Help urgent mathematics
Help I don’t get which solution is the answer for part b…
The graph intersect (meet) each other at one point when x equals -3/2a which I understand.
But for the other solutions I don’t know whichside to make negative or positive
The graph intersect (meet) each other at one point when x equals -3/2a which I understand.
But for the other solutions I don’t know whichside to make negative or positive
(edited 11 months ago)
Hello, can I do this one for you?
Original post by johnny_kyalo
Hello, can I do this one for you?
Hi, yes plzzz
Original post by mqb2766
Just be explicit and write down the intervals and the functions on each interval so
x < -5a/3, so |x| = -x, |3x+5a| = -(3x+5a)
-5a/3 < x < 0, so ...
x > 0, so ...
Its pretty much what the sketch shows and what theyve done.
x < -5a/3, so |x| = -x, |3x+5a| = -(3x+5a)
-5a/3 < x < 0, so ...
x > 0, so ...
Its pretty much what the sketch shows and what theyve done.
So are there 2 solutions
Original post by mqb2766
The sketch pretty much shows that. You have 4 half lines (each function is composed of 2 half lines) and if you understand the sketch (the x and 3x terms are important) then you understand that there are 2 solutions.

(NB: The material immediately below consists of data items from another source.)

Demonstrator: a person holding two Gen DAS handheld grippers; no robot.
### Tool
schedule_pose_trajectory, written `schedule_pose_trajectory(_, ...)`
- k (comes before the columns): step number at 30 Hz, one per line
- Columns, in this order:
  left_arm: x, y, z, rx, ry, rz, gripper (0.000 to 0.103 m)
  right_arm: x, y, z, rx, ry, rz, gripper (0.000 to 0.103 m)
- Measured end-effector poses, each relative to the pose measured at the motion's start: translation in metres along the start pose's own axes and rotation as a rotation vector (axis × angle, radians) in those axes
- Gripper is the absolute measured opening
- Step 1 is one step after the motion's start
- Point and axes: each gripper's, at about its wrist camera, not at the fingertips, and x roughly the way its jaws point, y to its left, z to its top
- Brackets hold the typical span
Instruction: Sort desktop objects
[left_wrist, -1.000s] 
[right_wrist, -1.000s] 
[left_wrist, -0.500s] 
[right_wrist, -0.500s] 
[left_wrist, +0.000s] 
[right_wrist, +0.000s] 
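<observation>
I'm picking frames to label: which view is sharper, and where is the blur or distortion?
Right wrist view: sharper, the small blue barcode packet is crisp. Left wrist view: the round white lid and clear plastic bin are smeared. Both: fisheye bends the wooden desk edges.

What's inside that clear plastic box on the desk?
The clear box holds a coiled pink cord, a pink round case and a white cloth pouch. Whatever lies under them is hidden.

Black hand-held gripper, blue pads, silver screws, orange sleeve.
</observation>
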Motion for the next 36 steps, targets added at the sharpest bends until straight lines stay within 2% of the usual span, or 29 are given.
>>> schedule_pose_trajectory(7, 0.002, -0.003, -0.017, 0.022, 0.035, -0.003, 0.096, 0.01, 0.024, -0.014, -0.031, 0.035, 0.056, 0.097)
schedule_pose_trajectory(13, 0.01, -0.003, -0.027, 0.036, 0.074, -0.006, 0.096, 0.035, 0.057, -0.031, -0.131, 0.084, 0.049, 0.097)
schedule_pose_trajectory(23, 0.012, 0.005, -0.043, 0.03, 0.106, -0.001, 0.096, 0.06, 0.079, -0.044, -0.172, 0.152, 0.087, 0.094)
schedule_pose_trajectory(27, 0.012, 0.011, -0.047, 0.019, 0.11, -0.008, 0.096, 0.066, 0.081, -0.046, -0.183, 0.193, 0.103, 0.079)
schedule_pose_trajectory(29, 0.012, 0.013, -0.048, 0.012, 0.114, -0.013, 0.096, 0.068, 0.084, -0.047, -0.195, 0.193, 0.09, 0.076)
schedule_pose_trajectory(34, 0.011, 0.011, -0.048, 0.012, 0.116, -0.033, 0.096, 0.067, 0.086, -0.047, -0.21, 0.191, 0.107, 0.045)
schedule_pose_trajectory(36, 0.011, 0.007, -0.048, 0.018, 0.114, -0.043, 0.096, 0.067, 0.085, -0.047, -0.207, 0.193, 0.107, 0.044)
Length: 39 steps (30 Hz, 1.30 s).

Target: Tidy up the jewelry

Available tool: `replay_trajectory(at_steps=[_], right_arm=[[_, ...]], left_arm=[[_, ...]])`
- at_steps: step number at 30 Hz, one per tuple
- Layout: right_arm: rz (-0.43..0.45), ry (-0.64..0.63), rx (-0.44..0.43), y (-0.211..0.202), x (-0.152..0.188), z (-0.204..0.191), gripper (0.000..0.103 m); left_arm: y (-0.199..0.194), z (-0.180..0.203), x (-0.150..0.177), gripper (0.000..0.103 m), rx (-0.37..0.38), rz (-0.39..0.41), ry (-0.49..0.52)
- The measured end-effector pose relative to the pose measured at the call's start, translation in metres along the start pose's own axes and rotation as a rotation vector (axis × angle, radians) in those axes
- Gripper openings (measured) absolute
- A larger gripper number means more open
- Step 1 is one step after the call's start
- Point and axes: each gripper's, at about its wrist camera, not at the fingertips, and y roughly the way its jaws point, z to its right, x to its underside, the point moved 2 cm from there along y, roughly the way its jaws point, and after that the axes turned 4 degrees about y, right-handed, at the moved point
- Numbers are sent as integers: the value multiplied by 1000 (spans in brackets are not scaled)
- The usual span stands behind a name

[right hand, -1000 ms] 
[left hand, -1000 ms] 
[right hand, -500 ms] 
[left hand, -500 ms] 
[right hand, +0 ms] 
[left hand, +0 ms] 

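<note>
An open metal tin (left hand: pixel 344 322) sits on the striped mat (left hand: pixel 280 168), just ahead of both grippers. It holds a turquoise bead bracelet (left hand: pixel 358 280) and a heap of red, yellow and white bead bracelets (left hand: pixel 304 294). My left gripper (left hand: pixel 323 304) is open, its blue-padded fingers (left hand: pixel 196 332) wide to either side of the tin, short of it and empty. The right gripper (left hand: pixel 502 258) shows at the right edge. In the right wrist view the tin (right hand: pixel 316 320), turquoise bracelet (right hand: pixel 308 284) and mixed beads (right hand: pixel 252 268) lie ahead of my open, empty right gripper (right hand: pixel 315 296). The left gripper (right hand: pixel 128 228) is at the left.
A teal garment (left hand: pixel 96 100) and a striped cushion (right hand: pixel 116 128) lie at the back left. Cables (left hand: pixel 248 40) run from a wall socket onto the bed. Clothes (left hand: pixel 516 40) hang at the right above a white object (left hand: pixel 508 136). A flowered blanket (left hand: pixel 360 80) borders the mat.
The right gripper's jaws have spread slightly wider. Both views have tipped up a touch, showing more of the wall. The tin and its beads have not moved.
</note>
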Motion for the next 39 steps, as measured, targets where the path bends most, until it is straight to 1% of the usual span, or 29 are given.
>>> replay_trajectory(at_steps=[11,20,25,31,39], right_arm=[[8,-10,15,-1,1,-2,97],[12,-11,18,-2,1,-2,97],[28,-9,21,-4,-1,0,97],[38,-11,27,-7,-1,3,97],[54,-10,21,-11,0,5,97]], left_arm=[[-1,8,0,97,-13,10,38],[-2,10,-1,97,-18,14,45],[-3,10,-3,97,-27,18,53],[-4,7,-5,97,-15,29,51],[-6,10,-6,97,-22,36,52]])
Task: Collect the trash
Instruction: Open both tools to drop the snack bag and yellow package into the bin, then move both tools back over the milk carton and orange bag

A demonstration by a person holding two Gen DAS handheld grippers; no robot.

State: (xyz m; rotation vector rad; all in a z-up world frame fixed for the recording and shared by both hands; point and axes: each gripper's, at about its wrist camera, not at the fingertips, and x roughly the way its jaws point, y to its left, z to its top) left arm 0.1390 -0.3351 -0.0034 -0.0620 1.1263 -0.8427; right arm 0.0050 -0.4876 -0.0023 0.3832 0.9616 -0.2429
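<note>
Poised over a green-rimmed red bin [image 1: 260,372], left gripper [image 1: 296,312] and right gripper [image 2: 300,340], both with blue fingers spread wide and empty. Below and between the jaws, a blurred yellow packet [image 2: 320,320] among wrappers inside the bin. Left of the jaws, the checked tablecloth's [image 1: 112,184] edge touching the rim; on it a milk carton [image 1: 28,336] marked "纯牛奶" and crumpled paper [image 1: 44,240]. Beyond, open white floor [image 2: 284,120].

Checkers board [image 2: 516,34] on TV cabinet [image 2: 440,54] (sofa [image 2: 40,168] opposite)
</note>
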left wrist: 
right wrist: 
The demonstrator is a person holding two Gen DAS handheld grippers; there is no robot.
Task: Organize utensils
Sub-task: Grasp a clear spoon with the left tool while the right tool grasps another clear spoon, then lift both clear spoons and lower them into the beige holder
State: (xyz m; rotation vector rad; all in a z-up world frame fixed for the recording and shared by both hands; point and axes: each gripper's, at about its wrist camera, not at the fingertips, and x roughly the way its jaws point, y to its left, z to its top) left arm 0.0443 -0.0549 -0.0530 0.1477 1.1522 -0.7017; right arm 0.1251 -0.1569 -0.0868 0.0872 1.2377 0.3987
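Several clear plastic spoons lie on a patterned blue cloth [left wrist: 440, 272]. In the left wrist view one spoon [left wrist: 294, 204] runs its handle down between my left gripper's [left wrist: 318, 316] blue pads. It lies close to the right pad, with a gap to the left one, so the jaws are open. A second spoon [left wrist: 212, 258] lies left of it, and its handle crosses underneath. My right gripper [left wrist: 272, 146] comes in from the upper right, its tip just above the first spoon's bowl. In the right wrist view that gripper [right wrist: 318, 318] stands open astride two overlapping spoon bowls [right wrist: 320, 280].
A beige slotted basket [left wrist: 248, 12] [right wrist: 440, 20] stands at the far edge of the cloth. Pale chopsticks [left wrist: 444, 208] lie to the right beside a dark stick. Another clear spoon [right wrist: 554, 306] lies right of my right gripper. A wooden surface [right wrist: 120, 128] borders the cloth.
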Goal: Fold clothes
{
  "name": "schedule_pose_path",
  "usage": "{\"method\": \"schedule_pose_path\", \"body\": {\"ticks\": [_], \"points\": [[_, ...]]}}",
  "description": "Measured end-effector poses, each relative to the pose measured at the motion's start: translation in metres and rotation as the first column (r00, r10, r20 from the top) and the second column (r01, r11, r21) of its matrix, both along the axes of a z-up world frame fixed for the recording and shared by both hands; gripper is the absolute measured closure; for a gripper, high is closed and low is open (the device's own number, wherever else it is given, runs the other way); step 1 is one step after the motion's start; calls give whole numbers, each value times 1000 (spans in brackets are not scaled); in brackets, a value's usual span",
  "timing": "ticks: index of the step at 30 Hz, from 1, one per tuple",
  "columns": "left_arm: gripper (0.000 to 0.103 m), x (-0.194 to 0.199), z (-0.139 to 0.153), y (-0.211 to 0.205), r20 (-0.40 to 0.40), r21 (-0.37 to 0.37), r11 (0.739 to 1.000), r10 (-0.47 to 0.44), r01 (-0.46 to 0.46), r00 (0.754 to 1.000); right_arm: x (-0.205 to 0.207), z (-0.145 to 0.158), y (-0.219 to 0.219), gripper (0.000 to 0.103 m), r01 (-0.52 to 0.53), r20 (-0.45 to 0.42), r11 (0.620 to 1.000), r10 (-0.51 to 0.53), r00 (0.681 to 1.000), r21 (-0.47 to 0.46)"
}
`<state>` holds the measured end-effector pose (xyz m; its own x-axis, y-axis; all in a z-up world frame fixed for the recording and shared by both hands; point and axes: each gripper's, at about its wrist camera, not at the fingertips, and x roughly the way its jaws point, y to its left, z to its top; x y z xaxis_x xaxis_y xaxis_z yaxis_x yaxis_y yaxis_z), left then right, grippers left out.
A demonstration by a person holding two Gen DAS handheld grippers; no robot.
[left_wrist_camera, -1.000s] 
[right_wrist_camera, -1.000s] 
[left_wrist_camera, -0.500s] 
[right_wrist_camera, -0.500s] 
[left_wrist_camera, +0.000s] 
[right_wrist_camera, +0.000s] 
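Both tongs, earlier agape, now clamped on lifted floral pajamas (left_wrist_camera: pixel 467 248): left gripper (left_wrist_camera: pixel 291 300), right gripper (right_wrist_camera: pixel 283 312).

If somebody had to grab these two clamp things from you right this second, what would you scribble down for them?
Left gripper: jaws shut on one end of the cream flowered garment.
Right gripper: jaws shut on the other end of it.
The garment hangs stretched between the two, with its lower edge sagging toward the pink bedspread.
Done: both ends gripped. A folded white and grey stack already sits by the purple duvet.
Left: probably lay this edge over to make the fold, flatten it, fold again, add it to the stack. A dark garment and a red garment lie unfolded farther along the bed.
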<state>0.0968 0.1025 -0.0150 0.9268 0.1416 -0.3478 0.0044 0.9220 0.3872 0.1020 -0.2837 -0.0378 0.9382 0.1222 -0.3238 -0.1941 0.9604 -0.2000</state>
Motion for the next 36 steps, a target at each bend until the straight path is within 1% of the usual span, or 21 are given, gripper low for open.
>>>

So do I make either both sides of the equation positive (or negative both sides as it will give same ans) and then the other eq one side should be negative and other positive… then solve?
Youve got the working and #3 describes which halflines you use on each interval. You have to be systematic about it. Then when you solve, you have to check the solution lies in that interval.
If youre "guessing" signs for the |.| arguments, then youre unlikely to check the solution lies in the appropriate interval which is important as youd get one extraneous solution in this case. Do you undestand the sketch? If not, try and draw it accurately and think about how the intervals, half lines and hence the points of intersection.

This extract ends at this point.